START INFORMATION

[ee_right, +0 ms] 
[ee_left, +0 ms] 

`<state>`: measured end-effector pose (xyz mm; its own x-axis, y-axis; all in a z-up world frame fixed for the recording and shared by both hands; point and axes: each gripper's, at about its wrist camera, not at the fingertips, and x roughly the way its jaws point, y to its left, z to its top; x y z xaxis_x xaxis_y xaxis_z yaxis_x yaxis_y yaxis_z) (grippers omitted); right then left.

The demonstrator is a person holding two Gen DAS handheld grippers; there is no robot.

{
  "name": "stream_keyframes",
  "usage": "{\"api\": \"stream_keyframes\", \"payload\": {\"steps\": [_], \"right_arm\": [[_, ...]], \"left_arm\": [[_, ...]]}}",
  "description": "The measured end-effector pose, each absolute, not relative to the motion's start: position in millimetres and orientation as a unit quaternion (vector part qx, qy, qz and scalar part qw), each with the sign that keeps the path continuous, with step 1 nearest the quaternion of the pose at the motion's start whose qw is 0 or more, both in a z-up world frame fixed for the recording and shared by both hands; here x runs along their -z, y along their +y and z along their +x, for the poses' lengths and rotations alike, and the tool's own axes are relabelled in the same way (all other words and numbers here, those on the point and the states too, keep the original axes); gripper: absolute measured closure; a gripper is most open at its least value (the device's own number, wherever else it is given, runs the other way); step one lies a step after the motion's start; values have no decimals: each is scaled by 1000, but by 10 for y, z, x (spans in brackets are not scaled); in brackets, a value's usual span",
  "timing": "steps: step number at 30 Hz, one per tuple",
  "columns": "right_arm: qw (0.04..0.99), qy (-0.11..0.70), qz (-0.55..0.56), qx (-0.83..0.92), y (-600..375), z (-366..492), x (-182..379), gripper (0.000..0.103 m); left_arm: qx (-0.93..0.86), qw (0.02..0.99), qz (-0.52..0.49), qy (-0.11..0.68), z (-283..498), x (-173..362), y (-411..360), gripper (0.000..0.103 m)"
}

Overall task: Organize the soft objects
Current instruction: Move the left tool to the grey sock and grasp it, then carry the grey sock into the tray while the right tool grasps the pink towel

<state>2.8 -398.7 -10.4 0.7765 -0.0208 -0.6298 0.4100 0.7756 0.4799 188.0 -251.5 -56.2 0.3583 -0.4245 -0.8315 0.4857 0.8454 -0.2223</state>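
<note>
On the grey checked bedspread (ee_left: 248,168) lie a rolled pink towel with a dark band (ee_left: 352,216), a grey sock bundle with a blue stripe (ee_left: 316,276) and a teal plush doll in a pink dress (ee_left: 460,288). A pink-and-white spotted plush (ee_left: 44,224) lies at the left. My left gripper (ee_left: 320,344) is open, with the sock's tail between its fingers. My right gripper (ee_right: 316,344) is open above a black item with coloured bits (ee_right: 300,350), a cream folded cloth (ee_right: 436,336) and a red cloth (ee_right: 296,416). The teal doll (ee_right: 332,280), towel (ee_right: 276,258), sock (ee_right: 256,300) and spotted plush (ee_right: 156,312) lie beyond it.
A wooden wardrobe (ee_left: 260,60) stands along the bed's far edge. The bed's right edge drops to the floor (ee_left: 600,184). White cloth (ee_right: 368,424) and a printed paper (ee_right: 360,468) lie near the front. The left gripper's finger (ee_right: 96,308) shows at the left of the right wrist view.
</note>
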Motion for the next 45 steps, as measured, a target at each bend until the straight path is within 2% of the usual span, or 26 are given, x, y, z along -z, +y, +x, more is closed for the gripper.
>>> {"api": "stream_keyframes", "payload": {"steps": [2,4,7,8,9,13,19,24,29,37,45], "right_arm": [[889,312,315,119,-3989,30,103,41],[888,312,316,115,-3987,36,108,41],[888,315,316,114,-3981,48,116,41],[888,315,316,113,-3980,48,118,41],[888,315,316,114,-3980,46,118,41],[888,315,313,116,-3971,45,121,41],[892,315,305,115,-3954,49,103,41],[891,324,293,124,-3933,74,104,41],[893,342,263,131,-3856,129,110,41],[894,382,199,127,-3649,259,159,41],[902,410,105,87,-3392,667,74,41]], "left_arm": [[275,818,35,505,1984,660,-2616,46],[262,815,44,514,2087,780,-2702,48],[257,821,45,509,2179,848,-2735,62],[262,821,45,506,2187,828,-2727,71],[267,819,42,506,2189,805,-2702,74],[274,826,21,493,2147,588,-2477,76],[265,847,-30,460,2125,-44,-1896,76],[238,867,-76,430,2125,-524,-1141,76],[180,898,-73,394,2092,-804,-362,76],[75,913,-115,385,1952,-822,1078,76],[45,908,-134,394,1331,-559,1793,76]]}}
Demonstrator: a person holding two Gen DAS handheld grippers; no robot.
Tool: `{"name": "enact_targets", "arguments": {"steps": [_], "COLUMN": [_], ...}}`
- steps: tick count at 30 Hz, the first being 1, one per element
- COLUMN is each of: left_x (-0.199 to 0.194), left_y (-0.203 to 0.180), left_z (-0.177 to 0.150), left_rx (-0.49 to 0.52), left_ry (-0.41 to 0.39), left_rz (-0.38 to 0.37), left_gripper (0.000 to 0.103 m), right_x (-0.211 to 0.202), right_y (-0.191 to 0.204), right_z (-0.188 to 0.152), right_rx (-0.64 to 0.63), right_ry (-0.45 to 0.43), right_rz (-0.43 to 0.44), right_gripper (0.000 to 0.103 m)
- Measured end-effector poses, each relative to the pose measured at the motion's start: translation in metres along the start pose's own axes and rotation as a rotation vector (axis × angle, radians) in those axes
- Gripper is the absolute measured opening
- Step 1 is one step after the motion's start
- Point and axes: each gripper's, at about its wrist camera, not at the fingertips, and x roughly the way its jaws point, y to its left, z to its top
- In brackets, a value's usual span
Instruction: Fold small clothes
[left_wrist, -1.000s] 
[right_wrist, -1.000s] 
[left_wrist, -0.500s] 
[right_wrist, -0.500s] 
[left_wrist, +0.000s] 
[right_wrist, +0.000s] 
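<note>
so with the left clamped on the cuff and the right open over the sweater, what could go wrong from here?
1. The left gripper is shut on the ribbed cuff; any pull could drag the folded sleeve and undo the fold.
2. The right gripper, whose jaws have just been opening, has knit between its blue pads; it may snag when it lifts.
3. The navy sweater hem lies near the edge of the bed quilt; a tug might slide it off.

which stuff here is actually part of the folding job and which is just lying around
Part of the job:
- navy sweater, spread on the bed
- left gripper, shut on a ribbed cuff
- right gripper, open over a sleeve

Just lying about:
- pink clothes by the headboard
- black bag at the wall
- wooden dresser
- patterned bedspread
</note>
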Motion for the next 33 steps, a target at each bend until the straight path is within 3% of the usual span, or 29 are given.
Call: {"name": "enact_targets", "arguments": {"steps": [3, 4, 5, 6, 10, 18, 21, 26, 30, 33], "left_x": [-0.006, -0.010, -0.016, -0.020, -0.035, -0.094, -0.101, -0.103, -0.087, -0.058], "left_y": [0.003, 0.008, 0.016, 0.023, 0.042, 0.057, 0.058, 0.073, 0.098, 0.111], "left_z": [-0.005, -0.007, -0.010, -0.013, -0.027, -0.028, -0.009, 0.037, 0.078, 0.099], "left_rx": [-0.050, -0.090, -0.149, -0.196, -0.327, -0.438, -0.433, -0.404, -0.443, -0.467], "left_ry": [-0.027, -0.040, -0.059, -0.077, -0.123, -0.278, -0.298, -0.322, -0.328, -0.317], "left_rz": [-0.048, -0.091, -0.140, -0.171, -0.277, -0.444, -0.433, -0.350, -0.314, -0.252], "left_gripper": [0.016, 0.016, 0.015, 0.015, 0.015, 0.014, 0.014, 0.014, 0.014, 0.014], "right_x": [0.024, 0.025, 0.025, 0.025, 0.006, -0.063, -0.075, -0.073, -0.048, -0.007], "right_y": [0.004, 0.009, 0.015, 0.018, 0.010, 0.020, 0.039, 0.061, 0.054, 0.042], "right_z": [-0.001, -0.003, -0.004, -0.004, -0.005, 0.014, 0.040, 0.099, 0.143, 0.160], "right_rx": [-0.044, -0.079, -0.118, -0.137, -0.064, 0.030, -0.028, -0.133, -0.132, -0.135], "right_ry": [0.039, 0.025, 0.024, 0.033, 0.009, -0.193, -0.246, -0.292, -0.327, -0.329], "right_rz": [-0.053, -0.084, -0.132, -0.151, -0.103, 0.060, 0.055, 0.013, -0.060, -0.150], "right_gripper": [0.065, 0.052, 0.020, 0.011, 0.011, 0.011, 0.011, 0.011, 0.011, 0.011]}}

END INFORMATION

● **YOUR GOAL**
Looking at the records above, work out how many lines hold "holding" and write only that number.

● **RESPONSE**
2